There are far too many humans with tattoos that could have been researched extensively, but they chose mice. Mice do not have the same kind of skin density as humans, and I doubt a tattoo artist or researcher would have the talent to tattoo a mouse's skin.

There's just so many things wrong with using mice in this study. So many bad ratios with the size of the animal. I mean, for fuck's sake, tattoo artists already practice on pig skin. Pigs would have been a better analogue, but honestly, they should have picked the millions of humans who were already tattooing themselves.

Of course, if they did that, they wouldn't get the same result and be able to push this sensationalist science news title, now would they? Except, in this case, we've gone from research paper to straight to sensationalist news title in one step! Just let the institute PR department push the narrative for you, without having to wait for that pesky news cycle to crawl through the telephone game.

[–] Horsey@lemmy.world 50 points 2 weeks ago* (last edited 2 weeks ago) (4 children)

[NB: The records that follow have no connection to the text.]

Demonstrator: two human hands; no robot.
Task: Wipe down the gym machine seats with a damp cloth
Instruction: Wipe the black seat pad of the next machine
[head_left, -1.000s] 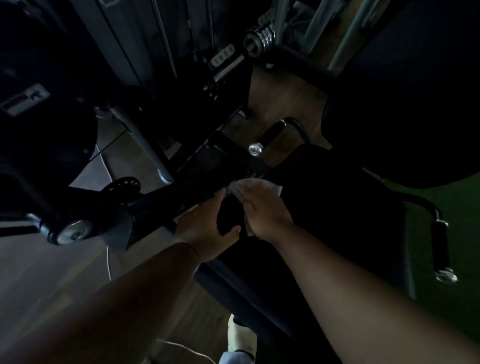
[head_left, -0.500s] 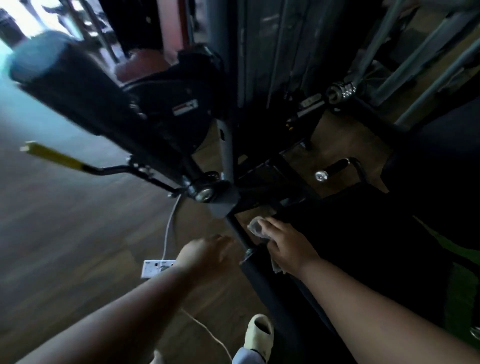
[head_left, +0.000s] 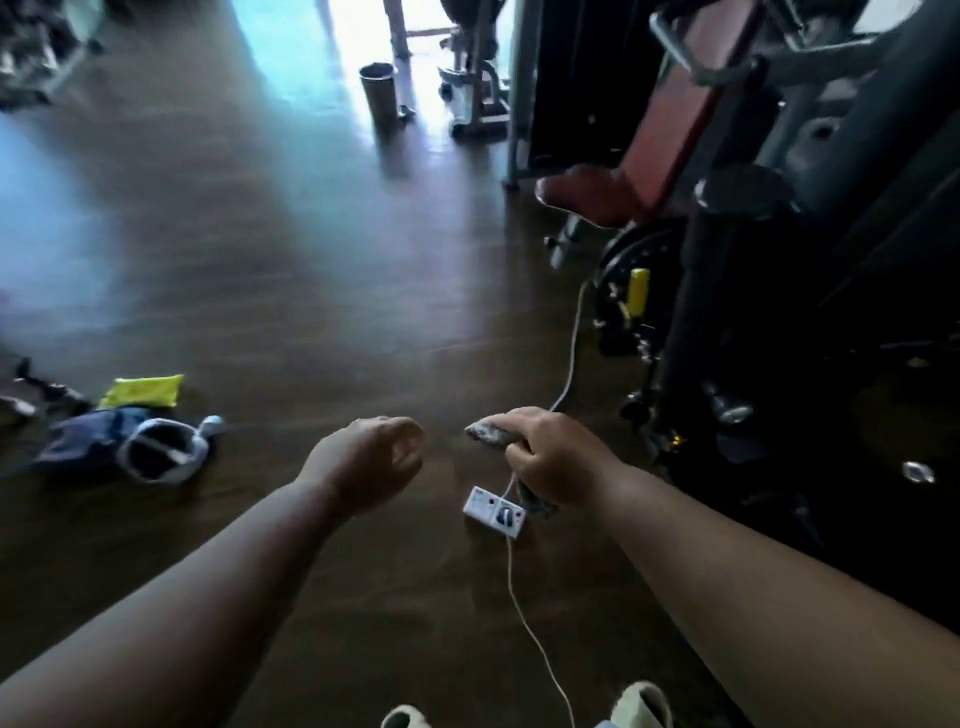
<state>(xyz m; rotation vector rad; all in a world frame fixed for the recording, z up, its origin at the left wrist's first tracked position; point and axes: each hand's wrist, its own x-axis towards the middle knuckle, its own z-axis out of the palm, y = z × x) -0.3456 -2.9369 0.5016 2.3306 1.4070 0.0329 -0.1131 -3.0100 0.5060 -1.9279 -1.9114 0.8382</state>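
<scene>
A: How are the two hands being held?

B: The right hand (head_left: 558, 460) is being kept curled round the damp cloth (head_left: 491, 434); a grey wad is being squeezed out past the thumb side, and another bit is being left to hang below the palm. The left hand (head_left: 371, 460) is being held just beside it, apart from it, fingers loosely curled with nothing being gripped.

A: And what is being carried over?

B: Both hands are being held above the wooden floor (head_left: 260, 260), over a white power strip (head_left: 493, 512) whose white cord (head_left: 569, 358) is being trailed toward the machines.

A: Where are the seats being seen?

B: Along the floor's right edge. A reddish-brown padded seat (head_left: 587, 200) with its slanted back pad is being shown toward the far right corner, beside the black machine frame (head_left: 727, 312) bearing a yellow handle (head_left: 636, 291). Neither is being touched by the cloth.

A: Anything else being shown?

B: By the left edge a blue bag (head_left: 88, 441), a yellow cloth (head_left: 143, 389) and a white-rimmed object, too blurred to identify, are being left lying. A metal bin (head_left: 377, 96) is being lit at the far edge. Two pale shoes (head_left: 641, 704) are being glimpsed at the near edge.
</scene>
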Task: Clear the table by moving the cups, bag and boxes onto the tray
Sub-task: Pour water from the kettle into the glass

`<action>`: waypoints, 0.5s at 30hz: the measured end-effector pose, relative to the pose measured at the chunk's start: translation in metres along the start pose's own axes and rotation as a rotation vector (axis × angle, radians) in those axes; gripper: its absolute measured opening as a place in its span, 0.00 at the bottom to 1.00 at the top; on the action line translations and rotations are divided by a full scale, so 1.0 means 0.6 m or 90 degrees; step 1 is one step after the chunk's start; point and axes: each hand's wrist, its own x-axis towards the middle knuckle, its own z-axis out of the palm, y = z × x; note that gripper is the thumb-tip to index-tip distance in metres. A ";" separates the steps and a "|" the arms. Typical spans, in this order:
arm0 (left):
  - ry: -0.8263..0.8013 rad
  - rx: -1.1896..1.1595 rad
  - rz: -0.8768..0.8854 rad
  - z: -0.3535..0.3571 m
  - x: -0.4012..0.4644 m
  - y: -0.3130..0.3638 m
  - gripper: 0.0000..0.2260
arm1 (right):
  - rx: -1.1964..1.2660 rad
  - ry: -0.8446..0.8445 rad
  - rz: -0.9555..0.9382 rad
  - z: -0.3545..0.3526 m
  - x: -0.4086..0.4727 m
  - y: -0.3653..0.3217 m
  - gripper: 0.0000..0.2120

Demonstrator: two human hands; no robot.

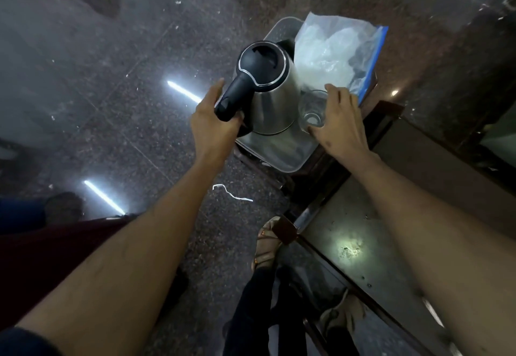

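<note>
Two bare hands work over a pale rectangular plastic tray [282,157] on a dark wooden stand. The left hand [212,123] grips the black handle of an upright steel electric kettle [268,98], handle pointing toward the camera. The right hand [339,121] wraps a clear drinking glass [311,109], upright beside the kettle. A clear zip bag [335,54], blue-sealed, leans behind, long axis running away.

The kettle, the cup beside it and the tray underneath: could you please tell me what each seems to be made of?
Kettle: brushed metal body, probably stainless steel, with soft reflections; lid and handle look matte black plastic.
Cup: clear glass, apparently; its base shows through.
Tray: dull, shiny grey with rounded rim, likely metal, possibly plastic.
</note>
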 end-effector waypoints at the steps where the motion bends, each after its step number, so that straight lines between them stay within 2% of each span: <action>1: -0.023 -0.008 0.004 0.002 0.007 -0.001 0.30 | -0.007 0.000 -0.001 0.005 0.002 0.002 0.46; 4: -0.058 -0.061 0.015 0.008 0.016 -0.009 0.30 | -0.018 0.011 -0.004 0.013 0.004 0.005 0.45; 7: -0.035 -0.105 0.017 0.019 0.019 -0.014 0.30 | -0.004 0.019 -0.002 0.016 0.005 0.004 0.43; 12: 0.026 -0.153 0.021 0.004 0.048 0.000 0.13 | 0.021 0.004 -0.008 0.017 0.005 0.003 0.41; 15: 0.027 -0.166 0.061 -0.033 0.050 0.021 0.11 | 0.044 0.009 -0.008 0.019 0.004 -0.002 0.38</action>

Human subjects are crazy to work with for a few reasons

  1. People don’t follow instructions perfectly
  2. Research subjects often don’t take the research project very seriously.
  3. It’s not uncommon to have dropouts, thus you either have to find more subjects or have less data.
  4. It’s impossible to know what the subjects are doing to cause data variability (diet, vices, etc)
  5. You can’t lock subjects in a room and force them to eat and drink the same food every day.
  6. There’s a financial (time) penalty to many research studies that can get in the way of enthusiastic participation.

Laboratory mice literally live 5 to a cage with almost no diet variability, in a controlled environment. Yes shit does happen with research mice, but it’s something that is easy to control overall.

[–] p03locke@lemmy.dbzer0.com 19 points 2 weeks ago (2 children)

And yet, we manage to have hundreds of thousands of studies written about humans with human subjects. This sounds like a boatload of excuses that could be summed up as "science is hard". Sure, it's hard, but it's better than putting out a flawed study that can't scale properly.

[–] olafurp@lemmy.world 17 points 2 weeks ago (1 children)

Sure, the study would be best if we did a randomised double blind study on a sample of 100 people that all are going to get a tattoo anyway but that doesn't make the mouse study irrelevant.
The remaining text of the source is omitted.